I walked over and stood beside her. “Try my name.” She typed it in. The password box shook and turned red. It was wrong. “Try Willa, my mom’s name.” Again, no luck. We tried birthdays, anniversaries, names of pets my parents used to have—nothing worked.

It was a dead end.

“What now?” I asked.

Becca rubbed her hands together, placed her chin on top. She was thinking hard, chewing on her lips. I realized she did that a lot when she was deep in thought. Even sometimes when she read.

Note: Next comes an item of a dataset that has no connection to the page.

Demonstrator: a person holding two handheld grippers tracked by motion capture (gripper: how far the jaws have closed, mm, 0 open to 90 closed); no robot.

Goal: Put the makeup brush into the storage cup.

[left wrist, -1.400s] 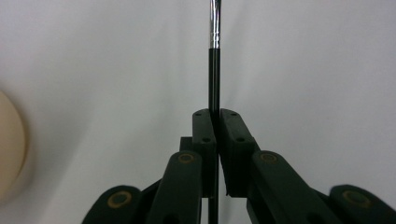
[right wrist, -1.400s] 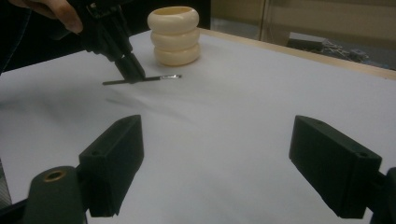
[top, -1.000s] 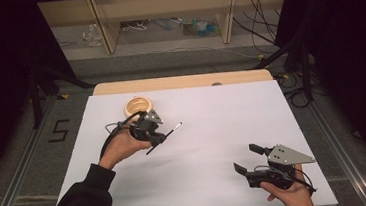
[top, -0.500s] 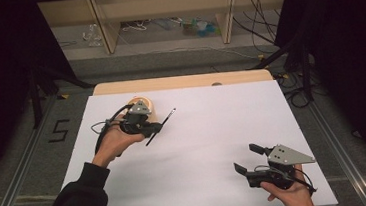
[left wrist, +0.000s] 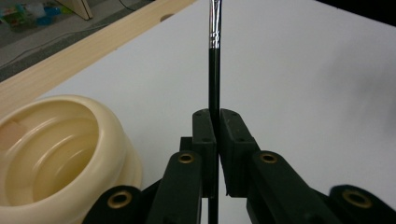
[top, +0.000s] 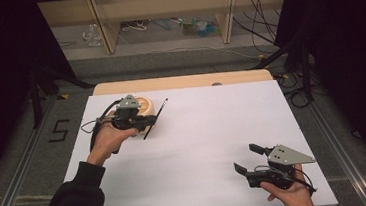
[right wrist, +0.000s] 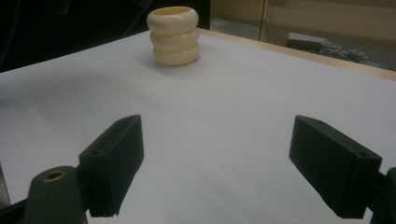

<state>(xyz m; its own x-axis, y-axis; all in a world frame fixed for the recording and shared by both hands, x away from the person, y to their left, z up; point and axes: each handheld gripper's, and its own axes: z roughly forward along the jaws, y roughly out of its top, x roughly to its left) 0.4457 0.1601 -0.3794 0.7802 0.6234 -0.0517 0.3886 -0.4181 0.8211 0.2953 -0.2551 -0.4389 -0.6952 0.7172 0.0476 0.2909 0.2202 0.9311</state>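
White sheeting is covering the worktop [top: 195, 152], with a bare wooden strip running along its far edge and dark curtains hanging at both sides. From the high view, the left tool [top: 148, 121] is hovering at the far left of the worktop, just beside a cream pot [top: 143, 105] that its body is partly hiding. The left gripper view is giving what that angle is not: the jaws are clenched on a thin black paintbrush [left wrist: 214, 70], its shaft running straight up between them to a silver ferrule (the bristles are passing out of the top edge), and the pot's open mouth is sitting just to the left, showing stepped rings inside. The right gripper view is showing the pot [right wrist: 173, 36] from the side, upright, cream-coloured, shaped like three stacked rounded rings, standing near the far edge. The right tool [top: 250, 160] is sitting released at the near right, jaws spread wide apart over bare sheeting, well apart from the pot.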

I was staring at her mouth, kind of mesmerized, when she said, “We need to check something that’s not on his computer. Do you know what time his flight left yesterday? Brett?”

I cleared my throat. “Ten thirty.” She typed something into her phone. “Hey, let me see,” I said, crouching to peer over her shoulder. She was on the airport’s website, checking the flight records for anything out of Atlanta, Georgia, to Columbus, Ohio. She kept tapping. Every time the screen reloaded, my chest constricted. I couldn’t look anymore. I walked to the other side of the room and sat on the couch, fingers crossed.